Going through the material underneath, give only the number of lines that contain "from".
[Opening GIVEN MATERIAL section]
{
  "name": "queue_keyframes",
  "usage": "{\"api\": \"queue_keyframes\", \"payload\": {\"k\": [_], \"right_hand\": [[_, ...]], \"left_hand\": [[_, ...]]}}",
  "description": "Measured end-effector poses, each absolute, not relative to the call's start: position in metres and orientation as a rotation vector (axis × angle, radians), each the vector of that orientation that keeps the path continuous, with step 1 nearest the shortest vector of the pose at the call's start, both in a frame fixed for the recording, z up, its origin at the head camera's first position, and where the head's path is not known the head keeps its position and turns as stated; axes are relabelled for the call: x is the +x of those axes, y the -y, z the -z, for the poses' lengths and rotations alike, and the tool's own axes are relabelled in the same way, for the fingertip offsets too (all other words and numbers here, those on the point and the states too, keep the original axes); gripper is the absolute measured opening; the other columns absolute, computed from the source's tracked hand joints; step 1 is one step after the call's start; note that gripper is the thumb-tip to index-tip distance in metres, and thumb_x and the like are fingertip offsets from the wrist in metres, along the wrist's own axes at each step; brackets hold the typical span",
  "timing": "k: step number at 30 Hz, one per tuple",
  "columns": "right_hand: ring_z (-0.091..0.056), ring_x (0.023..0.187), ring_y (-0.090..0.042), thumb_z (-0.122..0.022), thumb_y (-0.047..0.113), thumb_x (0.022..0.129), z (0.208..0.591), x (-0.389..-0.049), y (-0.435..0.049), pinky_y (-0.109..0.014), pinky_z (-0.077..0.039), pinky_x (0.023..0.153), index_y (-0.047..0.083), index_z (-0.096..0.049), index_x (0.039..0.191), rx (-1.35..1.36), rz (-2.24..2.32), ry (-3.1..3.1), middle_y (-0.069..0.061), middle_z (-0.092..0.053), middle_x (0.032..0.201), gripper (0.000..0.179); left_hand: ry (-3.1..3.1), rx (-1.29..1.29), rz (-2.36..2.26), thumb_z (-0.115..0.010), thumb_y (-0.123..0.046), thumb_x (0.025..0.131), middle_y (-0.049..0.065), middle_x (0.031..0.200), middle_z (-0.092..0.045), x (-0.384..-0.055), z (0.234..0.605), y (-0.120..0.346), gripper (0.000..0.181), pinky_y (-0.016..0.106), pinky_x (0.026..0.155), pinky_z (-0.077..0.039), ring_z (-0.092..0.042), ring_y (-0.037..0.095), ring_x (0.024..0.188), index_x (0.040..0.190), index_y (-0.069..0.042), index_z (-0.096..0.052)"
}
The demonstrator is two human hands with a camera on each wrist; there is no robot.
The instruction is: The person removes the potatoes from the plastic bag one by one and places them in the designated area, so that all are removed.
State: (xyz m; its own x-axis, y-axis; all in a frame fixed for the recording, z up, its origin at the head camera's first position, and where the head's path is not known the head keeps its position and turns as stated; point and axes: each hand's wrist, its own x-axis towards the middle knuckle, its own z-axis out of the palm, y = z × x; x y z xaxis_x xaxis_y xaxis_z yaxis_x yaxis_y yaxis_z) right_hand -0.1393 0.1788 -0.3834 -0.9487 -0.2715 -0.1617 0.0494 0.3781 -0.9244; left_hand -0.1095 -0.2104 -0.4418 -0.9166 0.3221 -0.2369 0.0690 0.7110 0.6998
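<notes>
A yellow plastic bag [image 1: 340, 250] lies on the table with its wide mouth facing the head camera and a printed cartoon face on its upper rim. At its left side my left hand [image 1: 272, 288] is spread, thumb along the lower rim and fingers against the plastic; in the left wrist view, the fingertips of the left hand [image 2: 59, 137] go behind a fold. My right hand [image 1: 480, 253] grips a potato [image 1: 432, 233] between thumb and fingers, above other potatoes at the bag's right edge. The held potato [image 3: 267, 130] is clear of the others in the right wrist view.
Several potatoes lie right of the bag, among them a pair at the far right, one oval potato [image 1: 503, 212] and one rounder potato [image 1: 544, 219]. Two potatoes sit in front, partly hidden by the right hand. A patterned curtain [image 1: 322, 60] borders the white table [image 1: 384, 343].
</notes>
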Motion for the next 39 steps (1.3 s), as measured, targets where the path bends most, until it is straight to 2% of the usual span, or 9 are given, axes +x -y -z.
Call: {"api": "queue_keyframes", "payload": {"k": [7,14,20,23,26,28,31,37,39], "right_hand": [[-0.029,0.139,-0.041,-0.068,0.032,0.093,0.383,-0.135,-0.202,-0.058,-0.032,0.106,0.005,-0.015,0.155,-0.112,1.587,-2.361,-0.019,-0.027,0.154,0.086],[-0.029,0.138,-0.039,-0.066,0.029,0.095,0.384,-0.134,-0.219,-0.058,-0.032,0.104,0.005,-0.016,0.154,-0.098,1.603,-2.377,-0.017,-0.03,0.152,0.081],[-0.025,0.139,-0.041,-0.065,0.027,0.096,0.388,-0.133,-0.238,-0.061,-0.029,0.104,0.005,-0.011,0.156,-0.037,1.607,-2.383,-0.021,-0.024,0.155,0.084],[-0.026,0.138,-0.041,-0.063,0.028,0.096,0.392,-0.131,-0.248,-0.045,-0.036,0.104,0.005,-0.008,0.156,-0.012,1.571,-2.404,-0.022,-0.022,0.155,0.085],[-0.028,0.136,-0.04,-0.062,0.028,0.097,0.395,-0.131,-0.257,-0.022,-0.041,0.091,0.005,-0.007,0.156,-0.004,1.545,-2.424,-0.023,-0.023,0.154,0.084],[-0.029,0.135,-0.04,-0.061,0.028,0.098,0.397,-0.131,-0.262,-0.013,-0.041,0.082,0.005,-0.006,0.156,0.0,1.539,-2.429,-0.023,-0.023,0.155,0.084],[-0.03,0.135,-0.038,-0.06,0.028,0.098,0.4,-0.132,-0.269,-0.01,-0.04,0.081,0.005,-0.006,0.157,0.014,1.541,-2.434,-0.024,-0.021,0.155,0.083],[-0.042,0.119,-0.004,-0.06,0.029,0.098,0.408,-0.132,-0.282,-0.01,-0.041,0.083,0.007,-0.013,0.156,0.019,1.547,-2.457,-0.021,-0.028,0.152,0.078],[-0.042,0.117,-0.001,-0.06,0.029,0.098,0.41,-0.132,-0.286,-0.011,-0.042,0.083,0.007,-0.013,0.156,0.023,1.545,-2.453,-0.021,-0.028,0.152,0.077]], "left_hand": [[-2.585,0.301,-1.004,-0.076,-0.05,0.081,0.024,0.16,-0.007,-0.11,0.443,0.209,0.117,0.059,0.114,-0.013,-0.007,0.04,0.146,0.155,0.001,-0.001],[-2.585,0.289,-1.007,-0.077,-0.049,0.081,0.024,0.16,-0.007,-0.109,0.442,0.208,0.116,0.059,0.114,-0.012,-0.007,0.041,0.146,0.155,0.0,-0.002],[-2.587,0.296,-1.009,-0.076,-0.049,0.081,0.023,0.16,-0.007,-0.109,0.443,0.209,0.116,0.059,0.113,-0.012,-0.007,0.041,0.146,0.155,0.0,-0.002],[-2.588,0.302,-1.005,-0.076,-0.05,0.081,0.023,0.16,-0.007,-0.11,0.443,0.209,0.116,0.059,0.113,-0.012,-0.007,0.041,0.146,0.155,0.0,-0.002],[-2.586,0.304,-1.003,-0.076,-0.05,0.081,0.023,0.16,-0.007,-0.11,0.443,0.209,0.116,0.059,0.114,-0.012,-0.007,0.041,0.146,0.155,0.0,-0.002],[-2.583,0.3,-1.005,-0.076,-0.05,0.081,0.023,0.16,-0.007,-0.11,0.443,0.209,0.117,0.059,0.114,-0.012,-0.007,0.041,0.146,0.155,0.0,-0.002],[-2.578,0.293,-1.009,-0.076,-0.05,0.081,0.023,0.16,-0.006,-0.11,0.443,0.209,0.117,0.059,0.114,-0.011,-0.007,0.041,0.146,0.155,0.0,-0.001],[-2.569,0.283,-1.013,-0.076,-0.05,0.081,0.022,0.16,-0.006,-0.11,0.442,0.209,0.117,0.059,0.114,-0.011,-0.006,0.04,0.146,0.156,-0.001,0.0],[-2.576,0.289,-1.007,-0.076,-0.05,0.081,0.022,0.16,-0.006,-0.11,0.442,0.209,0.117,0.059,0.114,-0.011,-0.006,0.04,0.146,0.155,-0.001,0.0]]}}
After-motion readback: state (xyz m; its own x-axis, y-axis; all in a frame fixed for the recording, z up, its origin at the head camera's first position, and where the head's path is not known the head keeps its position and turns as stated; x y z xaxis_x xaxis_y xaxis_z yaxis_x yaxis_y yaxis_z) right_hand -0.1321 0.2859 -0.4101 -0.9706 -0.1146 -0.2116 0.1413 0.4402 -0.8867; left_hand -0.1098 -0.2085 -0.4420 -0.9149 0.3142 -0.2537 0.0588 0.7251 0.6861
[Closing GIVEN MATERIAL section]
REPLY TO THE TASK: 2